Viel bedenklicher als radioaktiver Isotope wie Radium-226, findet die Wasserbehörde von Pittsburgh den steigenden Anteile an Bromiden im Trinkwasser.

Bromide sind Salze, die normalerweise im Meerwasser vorkommen. Bei der unkonventionellen Gasförderung treten sie aber auch in großen Mengen im Frack- und Lagerstättenwasser auf. 5,7 Millionen Liter dürfen davon momentan – pro Tag – im Marcellus Shale über Klärwerke „entsorgt“ werden und gelangen damit auch in die Flüsse, die wiederum Millionen Menschen mit Trinkwasser versorgen.

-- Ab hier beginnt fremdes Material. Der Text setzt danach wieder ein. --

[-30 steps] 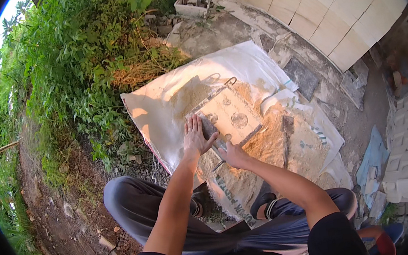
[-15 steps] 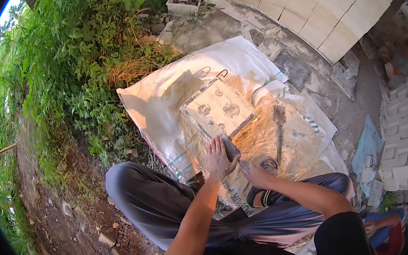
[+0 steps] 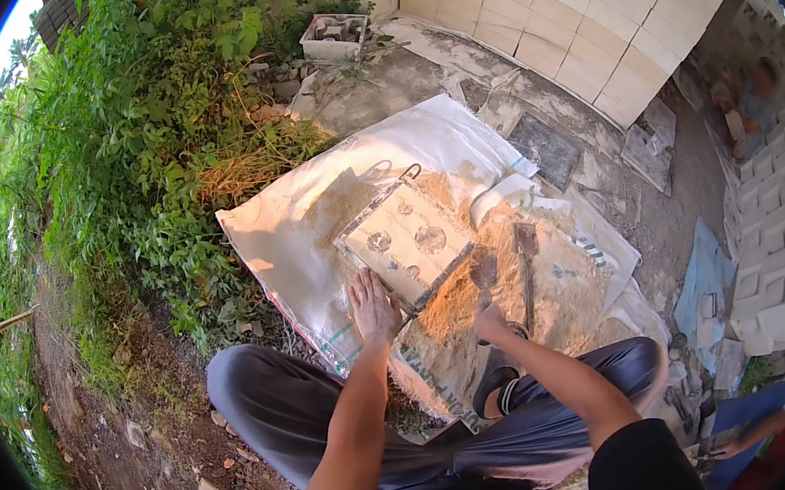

Bromide reagieren mit Chlor, das zur Desinfektion des Trinkwassers eingesetzt wird, zu bromierten Trihalogenmethane, kurz THM. Dieses kann Krebs auslösen und zu Geburtsschäden führen.

Noch sind die Werte knapp unter den erlaubten Grenzwerten. Doch in mehreren Wasserwerken musste bereits das Behandlungsverfahren geändert werden, um die Bromid-Werte innerhalb der gesetzlichen Richtlinien zu halten.

Viel leichter wäre es, die Bromide erst gar nicht in Trinkwasser gelangen zu lassen. Wie üblich weist die Gas fördernde Industrie jede Verantwortung von sich. So könnten die höheren Bromid-Werte auch durch Straßensalz verursacht werden. Doch dann müssten auch die Chlorid Werte steigen, was sie nicht tun.

Auch zeitlich gibt es einen deutlichen Zusammenhang zwischen den steigenden Bromid-Werten und der Intensivierung der unkonventionellen Gasförderung im Marcellus Shale.

Auch in anderen Städten gibt es diese Probleme. Beaver Falls versorgt 22 Gemeinden mit knapp 50.000 Menschen mit Wasser. In den ersten drei Quartalen 2010 mussten alle Kunden über die zu hohen THM Konzentrationen im Trinkwasser informiert werden.